Возврат к списку

Технология прямой цифровой детекции NanoString

Система мультиплексного цифрового анализа nCounter SPRINT™ Profiler использует уникальную технологию NanoString и является единственным прибором, который способен в одной пробе количественно проанализировать до 800 мишеней как РНК, так и белков одновременно.

Технология NanoString позволяет проводить прямое мультиплексное измерение транскрипционной активности генов и уровня трансляции соответствующих им белков, профилирование экспрессии микроРНК и оценку копийности генов (в том числе в одной клетке) и др.. Что позволит лаборатории проводить широкий ряд исследований в области онкологии, иммунологии, нейропатологий, профилирования РНК и многих других. В основу метода положено мечение мишеней уникальными цветовыми штрих-кодами, прикрепленными к мишень-специфичным зондам и их последующая детекция. За счет исключения из технологического процесса этапа амплификации и, как следствие, связанных с ним ошибок, демонстрируется высокий уровень точности и чувствительности.

Основные преимущества метода:

• Единовременное измерение экспрессии сотен генов-мишеней/микроРНК, мишеней ДНК и десятков белков в одной реакции
• Высокая чувствительность (<1 копии на клетку)
• Полностью автоматизированная система
• Отсутствие этапов энзиматической обработки образцов
• Малые концентрации и объемы исходного материала
• Низкие требования к качеству исходного материала
• Широкий динамический диапазон
• Минимальная вариабельность результатов между лотами и сайтами тестирования

Технология заняла четвертое место в списке лучших инноваций 2013 года и была опубликована на обложке журнала Nature. На данный момент существует более 2300 публикаций с использованием технологии

1. Принцип технологии

Технология nCounter основана на прямой цифровой детекции мишеней с помощью флуоресцентных штрих-кодов. На выбранные мишени синтезируются два зонда: захватывающая проба - олигонуклеотид меченный биотином и репортерная проба – олигонуклеотид на одном своем конце содержащий уникальный цветовой штрих-код из 4 разных флуорофоров в 6 позициях. Каждая такая цветовая последовательность указывает на конкретную мишень.

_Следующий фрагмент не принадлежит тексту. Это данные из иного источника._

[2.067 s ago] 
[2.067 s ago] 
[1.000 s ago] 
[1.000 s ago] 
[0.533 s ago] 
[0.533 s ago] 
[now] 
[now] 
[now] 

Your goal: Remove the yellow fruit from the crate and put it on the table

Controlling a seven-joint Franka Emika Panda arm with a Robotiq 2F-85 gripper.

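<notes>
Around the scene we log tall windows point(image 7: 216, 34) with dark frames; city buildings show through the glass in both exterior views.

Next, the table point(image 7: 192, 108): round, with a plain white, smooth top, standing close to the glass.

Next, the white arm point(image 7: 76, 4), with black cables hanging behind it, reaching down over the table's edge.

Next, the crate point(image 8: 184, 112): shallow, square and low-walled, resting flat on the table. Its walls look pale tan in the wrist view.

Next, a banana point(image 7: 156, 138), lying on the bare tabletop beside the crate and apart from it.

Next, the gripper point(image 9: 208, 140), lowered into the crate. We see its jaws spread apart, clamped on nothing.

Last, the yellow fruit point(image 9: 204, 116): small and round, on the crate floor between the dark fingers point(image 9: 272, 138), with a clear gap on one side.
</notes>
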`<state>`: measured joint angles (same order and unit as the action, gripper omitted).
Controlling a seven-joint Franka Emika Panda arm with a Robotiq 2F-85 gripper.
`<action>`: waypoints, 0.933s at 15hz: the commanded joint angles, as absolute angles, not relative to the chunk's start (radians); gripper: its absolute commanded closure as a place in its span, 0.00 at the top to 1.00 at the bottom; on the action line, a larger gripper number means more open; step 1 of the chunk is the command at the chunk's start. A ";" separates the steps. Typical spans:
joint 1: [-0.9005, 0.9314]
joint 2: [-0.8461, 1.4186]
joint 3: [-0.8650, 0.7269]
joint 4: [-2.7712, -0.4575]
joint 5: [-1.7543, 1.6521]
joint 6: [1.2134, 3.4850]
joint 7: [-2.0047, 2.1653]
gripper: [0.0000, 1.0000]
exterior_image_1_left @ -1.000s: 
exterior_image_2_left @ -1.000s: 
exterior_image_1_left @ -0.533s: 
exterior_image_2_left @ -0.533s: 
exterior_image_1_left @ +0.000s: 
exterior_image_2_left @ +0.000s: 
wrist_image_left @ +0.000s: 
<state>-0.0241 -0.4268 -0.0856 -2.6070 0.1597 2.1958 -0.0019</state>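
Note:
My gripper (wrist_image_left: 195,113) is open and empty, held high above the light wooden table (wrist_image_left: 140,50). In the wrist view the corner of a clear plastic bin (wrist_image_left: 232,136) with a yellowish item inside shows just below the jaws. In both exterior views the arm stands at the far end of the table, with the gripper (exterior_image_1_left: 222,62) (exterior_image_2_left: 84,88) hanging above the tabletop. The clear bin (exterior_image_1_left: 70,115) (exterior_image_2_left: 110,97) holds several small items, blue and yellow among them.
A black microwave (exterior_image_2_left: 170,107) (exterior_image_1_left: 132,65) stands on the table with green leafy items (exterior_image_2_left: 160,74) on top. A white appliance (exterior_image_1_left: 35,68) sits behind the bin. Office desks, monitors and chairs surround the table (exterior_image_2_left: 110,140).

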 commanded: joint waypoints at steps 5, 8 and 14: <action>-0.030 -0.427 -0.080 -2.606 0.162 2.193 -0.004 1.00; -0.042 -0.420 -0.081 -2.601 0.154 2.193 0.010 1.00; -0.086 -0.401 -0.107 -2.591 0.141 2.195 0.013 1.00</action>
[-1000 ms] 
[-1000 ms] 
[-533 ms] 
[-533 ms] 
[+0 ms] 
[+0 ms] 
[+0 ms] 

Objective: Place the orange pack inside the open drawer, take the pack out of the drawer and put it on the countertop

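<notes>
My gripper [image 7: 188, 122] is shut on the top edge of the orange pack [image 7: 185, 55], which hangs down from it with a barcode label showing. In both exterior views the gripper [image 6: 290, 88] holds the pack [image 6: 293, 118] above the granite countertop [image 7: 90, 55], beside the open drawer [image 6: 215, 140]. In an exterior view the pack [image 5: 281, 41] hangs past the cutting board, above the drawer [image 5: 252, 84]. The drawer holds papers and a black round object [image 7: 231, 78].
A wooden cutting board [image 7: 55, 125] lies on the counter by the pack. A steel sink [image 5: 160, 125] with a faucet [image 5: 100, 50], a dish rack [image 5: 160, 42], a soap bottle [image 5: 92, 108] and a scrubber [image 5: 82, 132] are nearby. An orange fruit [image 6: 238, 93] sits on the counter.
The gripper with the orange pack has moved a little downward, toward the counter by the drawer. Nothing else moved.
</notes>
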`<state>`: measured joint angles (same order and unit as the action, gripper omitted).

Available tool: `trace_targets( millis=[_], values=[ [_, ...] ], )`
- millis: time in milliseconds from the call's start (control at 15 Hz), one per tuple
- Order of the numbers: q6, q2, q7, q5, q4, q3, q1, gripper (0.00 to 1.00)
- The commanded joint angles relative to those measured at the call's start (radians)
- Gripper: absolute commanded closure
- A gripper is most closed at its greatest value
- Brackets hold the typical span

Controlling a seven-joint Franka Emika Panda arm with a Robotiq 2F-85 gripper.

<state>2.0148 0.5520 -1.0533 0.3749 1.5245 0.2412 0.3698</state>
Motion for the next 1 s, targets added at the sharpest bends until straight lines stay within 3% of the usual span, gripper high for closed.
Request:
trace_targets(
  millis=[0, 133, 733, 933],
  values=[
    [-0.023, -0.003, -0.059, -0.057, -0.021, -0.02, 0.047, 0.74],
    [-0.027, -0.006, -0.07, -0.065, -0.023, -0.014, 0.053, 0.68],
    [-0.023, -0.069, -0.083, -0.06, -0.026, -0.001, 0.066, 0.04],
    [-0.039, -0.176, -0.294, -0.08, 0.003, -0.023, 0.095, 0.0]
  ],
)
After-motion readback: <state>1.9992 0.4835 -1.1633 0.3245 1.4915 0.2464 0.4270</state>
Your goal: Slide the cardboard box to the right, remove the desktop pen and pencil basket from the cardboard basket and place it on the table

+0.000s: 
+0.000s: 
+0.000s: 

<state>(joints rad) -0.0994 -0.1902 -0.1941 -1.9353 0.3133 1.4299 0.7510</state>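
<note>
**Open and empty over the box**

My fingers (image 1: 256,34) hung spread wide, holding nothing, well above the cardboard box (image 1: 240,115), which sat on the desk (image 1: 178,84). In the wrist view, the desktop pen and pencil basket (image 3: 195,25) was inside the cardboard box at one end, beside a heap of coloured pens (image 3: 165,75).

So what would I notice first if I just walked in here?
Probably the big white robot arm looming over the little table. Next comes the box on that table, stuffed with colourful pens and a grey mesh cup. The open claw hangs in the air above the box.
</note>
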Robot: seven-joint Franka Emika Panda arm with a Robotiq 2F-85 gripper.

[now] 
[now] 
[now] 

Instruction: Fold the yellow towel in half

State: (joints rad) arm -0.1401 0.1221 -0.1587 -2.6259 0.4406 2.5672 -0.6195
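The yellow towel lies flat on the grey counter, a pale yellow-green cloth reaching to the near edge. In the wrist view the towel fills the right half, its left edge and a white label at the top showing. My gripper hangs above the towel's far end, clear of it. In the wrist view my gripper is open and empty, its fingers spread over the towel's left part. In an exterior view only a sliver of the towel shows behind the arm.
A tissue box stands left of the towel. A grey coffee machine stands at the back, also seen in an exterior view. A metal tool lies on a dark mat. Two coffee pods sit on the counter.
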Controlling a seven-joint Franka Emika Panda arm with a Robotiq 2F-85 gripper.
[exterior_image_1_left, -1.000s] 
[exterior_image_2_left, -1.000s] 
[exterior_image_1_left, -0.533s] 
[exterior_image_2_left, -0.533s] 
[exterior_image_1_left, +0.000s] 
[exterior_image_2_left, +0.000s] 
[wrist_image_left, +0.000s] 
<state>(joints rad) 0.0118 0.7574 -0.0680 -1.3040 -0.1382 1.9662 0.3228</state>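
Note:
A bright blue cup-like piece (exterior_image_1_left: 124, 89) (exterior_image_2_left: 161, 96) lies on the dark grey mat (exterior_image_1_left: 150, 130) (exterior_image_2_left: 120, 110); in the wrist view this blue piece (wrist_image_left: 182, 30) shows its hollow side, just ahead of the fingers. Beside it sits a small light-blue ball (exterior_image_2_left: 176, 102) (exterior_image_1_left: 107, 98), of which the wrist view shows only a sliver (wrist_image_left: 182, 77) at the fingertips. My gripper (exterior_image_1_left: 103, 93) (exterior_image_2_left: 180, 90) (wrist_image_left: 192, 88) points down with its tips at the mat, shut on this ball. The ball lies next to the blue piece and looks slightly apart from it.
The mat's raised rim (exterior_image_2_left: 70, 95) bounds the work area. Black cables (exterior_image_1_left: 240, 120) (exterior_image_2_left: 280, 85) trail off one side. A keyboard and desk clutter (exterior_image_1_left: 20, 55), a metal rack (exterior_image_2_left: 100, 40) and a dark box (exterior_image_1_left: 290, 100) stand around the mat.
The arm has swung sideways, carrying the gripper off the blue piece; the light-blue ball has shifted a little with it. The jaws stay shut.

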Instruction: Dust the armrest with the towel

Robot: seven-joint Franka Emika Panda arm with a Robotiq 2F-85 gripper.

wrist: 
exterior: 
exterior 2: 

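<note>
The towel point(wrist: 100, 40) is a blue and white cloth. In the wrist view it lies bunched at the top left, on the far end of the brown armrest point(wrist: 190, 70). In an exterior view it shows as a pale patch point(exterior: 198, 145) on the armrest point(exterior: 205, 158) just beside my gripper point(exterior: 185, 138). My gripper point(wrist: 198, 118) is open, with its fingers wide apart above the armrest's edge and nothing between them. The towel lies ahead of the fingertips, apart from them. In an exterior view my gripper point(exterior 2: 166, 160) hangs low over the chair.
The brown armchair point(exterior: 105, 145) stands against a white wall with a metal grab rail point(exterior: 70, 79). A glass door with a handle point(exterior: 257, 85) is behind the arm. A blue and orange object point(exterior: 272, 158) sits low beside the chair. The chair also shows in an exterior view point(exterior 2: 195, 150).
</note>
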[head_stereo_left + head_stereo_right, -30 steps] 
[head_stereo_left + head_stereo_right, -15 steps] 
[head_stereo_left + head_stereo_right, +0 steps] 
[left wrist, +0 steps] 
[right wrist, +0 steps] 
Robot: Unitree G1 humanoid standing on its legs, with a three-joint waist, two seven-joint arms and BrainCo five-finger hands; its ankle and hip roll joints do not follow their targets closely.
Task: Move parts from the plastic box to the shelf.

В зависимости от задач структура зонда может варьироваться

Для анализа микроРНК потребуется дополнительный этап лигирования адаптеров для увеличения длинны мишени

Для анализа экспрессии белков используются антитела, к которым пришита единичная молекула олигонуклеотида фоточувствительной связью. После того, как антитела связались с белками-мишенями и все несвязавшиеся антитела отмыты, на пробу оказывается действие UV и олигонуклеотиды отделяются от антител в жидкость. Затем олигонуклеотиды анализируются по стандартной схеме.

Сам процесс работы прост и автоматизирован, что позволяет экономить рабочее время сотрудников лаборатории, не требует длительного обучения работе на приборе а также демонстрирует высокую воспроизводимость экспериментов. Требуется ручная постановка только для этапа гибридизации образцов с зондами (5 минут рабочего времени) и загрузка реагентов в прибор (5 минут)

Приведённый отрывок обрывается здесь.